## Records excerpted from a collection

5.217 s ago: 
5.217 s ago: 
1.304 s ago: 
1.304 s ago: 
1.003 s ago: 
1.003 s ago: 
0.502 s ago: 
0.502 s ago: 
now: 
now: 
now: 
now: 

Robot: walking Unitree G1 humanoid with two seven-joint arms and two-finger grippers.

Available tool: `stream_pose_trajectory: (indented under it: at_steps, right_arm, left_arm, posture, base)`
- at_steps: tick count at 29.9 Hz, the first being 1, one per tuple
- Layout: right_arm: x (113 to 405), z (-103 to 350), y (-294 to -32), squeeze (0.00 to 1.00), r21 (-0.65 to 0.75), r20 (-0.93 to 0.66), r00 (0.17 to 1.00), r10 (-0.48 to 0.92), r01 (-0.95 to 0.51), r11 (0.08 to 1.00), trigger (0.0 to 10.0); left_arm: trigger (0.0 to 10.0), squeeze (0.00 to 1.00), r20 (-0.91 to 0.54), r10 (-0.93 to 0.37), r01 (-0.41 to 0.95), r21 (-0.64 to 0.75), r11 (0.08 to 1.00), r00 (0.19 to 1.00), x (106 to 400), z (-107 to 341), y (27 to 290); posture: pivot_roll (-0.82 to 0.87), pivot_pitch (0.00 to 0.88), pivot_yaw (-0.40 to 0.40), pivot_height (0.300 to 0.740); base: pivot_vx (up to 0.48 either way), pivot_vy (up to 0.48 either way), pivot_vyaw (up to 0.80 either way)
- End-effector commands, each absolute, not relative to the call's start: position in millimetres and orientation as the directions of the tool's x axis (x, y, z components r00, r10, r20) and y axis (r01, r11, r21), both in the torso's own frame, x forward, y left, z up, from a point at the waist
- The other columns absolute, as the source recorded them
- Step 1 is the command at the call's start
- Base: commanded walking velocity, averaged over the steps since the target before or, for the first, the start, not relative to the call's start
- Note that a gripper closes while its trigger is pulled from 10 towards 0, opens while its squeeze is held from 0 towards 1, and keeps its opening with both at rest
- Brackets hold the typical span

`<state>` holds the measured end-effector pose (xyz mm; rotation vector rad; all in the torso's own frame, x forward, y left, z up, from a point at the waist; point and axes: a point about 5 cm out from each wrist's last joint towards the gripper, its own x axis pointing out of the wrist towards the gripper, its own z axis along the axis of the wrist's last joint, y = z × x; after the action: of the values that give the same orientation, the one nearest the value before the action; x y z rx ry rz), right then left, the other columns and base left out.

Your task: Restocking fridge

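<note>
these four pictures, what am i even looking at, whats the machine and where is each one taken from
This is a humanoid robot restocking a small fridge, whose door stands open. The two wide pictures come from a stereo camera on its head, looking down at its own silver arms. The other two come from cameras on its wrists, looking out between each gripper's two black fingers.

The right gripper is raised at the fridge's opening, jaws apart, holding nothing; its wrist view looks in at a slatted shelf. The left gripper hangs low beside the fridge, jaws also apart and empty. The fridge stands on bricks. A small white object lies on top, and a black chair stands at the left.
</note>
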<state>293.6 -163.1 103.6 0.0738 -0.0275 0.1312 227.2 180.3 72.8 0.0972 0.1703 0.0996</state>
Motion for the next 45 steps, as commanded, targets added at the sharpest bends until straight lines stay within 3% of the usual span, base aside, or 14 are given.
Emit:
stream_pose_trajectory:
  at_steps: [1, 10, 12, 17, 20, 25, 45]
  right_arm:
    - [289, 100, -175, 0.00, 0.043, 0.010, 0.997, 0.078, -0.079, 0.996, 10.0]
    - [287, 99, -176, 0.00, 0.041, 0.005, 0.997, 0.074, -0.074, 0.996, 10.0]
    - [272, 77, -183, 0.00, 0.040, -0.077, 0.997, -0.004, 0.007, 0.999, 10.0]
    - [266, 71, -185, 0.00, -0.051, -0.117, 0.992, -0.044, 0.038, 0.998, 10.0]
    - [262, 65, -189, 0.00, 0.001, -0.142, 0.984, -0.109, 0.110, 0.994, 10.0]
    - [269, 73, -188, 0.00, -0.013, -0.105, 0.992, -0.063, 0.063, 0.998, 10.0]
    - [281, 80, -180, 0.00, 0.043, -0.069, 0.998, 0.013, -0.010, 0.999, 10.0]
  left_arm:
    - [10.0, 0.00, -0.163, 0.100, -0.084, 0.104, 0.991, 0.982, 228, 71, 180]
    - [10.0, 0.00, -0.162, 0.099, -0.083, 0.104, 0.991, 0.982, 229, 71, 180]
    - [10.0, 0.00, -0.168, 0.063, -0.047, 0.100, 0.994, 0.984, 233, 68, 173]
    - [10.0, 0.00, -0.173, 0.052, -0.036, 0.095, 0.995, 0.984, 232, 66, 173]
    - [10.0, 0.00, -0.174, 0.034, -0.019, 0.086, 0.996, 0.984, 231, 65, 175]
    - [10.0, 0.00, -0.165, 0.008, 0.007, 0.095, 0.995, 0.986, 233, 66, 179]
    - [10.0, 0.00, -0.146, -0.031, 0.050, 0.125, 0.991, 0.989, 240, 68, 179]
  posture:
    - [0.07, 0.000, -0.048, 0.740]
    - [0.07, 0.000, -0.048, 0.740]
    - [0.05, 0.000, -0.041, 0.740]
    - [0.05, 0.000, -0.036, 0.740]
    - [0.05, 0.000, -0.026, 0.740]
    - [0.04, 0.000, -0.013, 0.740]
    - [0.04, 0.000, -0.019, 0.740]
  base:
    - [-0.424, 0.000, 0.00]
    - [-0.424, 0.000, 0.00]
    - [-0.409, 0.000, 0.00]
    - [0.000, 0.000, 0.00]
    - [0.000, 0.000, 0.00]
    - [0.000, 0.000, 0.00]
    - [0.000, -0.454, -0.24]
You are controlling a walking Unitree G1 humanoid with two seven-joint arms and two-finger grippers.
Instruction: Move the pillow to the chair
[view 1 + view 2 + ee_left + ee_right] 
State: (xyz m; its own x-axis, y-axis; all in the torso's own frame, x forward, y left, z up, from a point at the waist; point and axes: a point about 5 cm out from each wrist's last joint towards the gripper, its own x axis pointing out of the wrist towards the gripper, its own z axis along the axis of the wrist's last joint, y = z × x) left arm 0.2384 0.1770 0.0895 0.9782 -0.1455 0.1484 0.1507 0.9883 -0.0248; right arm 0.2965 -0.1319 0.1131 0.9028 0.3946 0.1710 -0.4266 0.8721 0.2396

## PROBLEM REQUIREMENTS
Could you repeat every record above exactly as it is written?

## EXERCISE RESULT
5.217 s ago: 
5.217 s ago: 
1.304 s ago: 
1.304 s ago: 
1.003 s ago: 
1.003 s ago: 
0.502 s ago: 
0.502 s ago: 
now: 
now: 
now: 
now: 

Robot: walking Unitree G1 humanoid with two seven-joint arms and two-finger grippers.

Available tool: `stream_pose_trajectory: (indented under it: at_steps, right_arm, left_arm, posture, base)`
- at_steps: tick count at 29.9 Hz, the first being 1, one per tuple
- Layout: right_arm: x (113 to 405), z (-103 to 350), y (-294 to -32), squeeze (0.00 to 1.00), r21 (-0.65 to 0.75), r20 (-0.93 to 0.66), r00 (0.17 to 1.00), r10 (-0.48 to 0.92), r01 (-0.95 to 0.51), r11 (0.08 to 1.00), trigger (0.0 to 10.0); left_arm: trigger (0.0 to 10.0), squeeze (0.00 to 1.00), r20 (-0.91 to 0.54), r10 (-0.93 to 0.37), r01 (-0.41 to 0.95), r21 (-0.64 to 0.75), r11 (0.08 to 1.00), r00 (0.19 to 1.00), x (106 to 400), z (-107 to 341), y (27 to 290); posture: pivot_roll (-0.82 to 0.87), pivot_pitch (0.00 to 0.88), pivot_yaw (-0.40 to 0.40), pivot_height (0.300 to 0.740); base: pivot_vx (up to 0.48 either way), pivot_vy (up to 0.48 either way), pivot_vyaw (up to 0.80 either way)
- End-effector commands, each absolute, not relative to the call's start: position in millimetres and orientation as the directions of the tool's x axis (x, y, z components r00, r10, r20) and y axis (r01, r11, r21), both in the torso's own frame, x forward, y left, z up, from a point at the waist
- The other columns absolute, as the source recorded them
- Step 1 is the command at the call's start
- Base: commanded walking velocity, averaged over the steps since the target before or, for the first, the start, not relative to the call's start
- Note that a gripper closes while its trigger is pulled from 10 towards 0, opens while its squeeze is held from 0 towards 1, and keeps its opening with both at rest
- Brackets hold the typical span

`<state>` holds the measured end-effector pose (xyz mm; rotation vector rad; all in the torso's own frame, x forward, y left, z up, from a point at the waist; point and axes: a point about 5 cm out from each wrist's last joint towards the gripper, its own x axis pointing out of the wrist towards the gripper, its own z axis along the axis of the wrist's last joint, y = z × x; after the action: of the values that give the same orientation, the one nearest the value before the action; x y z rx ry rz), right then left, the other columns and base left out.

Your task: Restocking fridge

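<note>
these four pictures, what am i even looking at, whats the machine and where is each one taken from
This is a humanoid robot restocking a small fridge, whose door stands open. The two wide pictures come from a stereo camera on its head, looking down at its own silver arms. The other two come from cameras on its wrists, looking out between each gripper's two black fingers.

The right gripper is raised at the fridge's opening, jaws apart, holding nothing; its wrist view looks in at a slatted shelf. The left gripper hangs low beside the fridge, jaws also apart and empty. The fridge stands on bricks. A small white object lies on top, and a black chair stands at the left.
</note>
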<state>293.6 -163.1 103.6 0.0738 -0.0275 0.1312 227.2 180.3 72.8 0.0972 0.1703 0.0996</state>
Motion for the next 45 steps, as commanded, targets added at the sharpest bends until straight lines stay within 3% of the usual span, base aside, or 14 are given.
Emit:
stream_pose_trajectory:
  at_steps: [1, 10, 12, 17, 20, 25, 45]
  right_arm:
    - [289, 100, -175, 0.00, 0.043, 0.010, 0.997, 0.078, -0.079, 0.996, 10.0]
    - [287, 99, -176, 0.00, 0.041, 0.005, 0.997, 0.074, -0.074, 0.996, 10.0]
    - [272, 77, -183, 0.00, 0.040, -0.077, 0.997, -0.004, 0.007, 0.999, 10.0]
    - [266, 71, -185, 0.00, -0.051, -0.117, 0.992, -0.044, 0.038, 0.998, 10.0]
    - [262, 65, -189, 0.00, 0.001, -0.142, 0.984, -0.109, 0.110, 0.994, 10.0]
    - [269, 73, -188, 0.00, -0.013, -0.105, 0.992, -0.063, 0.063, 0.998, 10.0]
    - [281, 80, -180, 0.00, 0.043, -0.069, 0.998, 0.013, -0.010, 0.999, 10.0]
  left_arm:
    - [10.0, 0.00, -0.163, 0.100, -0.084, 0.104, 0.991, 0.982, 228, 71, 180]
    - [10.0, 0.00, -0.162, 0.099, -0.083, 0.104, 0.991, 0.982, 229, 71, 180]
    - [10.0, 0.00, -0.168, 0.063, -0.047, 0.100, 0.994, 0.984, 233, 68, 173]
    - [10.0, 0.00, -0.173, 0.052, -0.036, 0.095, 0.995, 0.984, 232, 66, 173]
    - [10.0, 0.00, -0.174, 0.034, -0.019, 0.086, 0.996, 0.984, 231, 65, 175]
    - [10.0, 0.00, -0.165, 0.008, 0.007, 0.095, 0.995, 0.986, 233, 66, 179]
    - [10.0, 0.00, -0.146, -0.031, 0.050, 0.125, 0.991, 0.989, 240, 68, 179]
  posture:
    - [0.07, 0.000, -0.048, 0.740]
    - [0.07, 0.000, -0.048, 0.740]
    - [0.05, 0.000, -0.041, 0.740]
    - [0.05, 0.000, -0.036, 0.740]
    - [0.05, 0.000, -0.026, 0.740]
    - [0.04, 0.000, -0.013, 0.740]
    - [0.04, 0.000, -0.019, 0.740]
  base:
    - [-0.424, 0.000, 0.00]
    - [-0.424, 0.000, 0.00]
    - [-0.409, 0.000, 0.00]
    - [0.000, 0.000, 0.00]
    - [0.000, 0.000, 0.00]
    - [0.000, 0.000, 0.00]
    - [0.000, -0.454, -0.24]
You are controlling a walking Unitree G1 humanoid with two seven-joint arms and two-finger grippers.
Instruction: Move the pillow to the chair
[view 1 + view 2 + ee_left + ee_right] 
State: (xyz m; its own x-axis, y-axis; all in the torso's own frame, x forward, y left, z up, from a point at the waist; point and axes: a point about 5 cm out from each wrist's last joint towards the gripper, its own x axis pointing out of the wrist towards the gripper, its own z axis along the axis of the wrist's last joint, y = z × x) left arm 0.2384 0.1770 0.0895 0.9782 -0.1455 0.1484 0.1507 0.9883 -0.0248; right arm 0.2965 -0.1319 0.1131 0.9028 0.3946 0.1710 -0.4266 0.8721 0.2396

The output above is the complete answer.